Output the listing exactly, leaving out no line.
[[ Provided material open ]]
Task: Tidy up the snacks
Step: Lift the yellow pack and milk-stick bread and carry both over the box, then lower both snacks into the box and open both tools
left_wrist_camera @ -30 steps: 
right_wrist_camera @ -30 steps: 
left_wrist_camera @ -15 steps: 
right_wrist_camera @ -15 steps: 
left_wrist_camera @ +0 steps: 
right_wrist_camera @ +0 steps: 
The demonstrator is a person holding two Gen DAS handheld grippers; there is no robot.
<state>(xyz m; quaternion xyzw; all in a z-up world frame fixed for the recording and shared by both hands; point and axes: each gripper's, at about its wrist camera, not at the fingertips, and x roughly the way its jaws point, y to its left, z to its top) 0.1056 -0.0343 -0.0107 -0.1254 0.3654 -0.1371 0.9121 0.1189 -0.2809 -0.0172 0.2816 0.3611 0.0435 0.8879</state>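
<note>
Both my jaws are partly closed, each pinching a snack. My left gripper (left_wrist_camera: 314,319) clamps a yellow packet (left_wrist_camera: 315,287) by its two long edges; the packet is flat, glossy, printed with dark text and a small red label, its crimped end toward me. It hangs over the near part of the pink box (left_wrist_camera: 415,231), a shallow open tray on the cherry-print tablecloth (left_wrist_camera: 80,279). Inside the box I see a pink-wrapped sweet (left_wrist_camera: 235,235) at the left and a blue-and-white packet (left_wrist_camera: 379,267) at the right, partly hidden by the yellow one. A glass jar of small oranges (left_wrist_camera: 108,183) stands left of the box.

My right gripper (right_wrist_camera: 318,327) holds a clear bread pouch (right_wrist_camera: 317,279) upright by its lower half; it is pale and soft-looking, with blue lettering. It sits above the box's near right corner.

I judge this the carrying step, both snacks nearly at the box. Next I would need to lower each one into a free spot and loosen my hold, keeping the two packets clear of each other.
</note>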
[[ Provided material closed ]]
## Task output
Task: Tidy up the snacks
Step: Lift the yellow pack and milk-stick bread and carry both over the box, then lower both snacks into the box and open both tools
left_wrist_camera @ -30 steps: 
right_wrist_camera @ -30 steps: 
left_wrist_camera @ -15 steps: 
right_wrist_camera @ -15 steps: 
left_wrist_camera @ +0 steps: 
right_wrist_camera @ +0 steps: 
The demonstrator is a person holding two Gen DAS handheld grippers; there is no robot.
<state>(xyz m; quaternion xyzw; all in a z-up world frame fixed for the recording and shared by both hands; point and axes: each gripper's, at about its wrist camera, not at the fingertips, and x roughly the way its jaws point, y to its left, z to its top) 0.1056 -0.0343 -0.0107 -0.1254 0.3654 -0.1371 0.9121 0.1189 -0.2809 -0.0172 0.2816 0.3611 0.0435 0.8879</state>
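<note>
Both my jaws are partly closed, each pinching a snack. My left gripper (left_wrist_camera: 314,319) clamps a yellow packet (left_wrist_camera: 315,287) by its two long edges; the packet is flat, glossy, printed with dark text and a small red label, its crimped end toward me. It hangs over the near part of the pink box (left_wrist_camera: 415,231), a shallow open tray on the cherry-print tablecloth (left_wrist_camera: 80,279). Inside the box I see a pink-wrapped sweet (left_wrist_camera: 235,235) at the left and a blue-and-white packet (left_wrist_camera: 379,267) at the right, partly hidden by the yellow one. A glass jar of small oranges (left_wrist_camera: 108,183) stands left of the box.

My right gripper (right_wrist_camera: 318,327) holds a clear bread pouch (right_wrist_camera: 317,279) upright by its lower half; it is pale and soft-looking, with blue lettering. It sits above the box's near right corner.

I judge this the carrying step, both snacks nearly at the box. Next I would need to lower each one into a free spot and loosen my hold, keeping the two packets clear of each other.
</note>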

No more work is needed on this answer.